* **Task objective**: Scan the records for "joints". Report each line that includes it.

═════ Source material

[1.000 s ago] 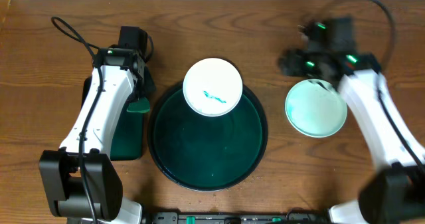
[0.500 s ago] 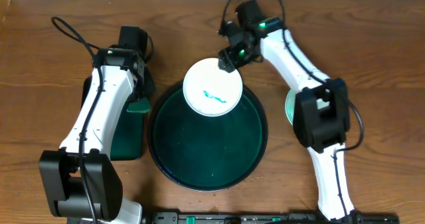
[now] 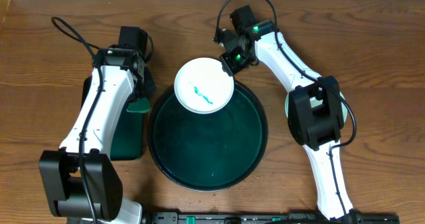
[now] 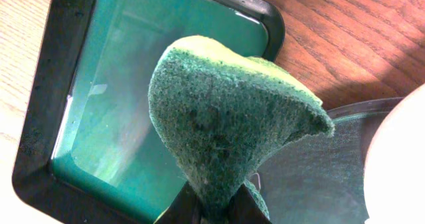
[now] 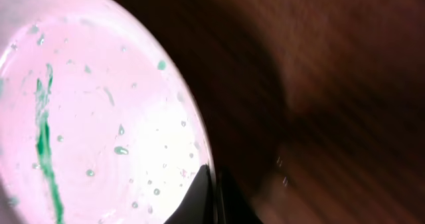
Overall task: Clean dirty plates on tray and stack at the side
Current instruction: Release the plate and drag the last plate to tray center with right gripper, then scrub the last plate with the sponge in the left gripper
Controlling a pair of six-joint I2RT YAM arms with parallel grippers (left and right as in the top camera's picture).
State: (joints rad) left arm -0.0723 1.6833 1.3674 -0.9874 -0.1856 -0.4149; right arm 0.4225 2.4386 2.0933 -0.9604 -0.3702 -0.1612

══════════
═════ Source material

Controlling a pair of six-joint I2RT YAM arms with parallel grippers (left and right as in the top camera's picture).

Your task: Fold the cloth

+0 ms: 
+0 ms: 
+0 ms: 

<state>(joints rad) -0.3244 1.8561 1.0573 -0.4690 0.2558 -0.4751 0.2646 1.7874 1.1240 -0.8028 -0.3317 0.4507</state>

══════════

* **Task output**:
State: (joints rad) left arm -0.0723 1.6833 1.3674 -0.9874 -0.1856 -0.4149; right arm 0.4225 2.4386 2.0933 -0.9604 -0.3702 -0.1612
<state>(joints rad) -0.3244 1.8561 1.0573 -0.4690 0.2558 -0.4751 0.2646 1.7874 1.1240 -0.8028 -0.3317 0.4507</state>

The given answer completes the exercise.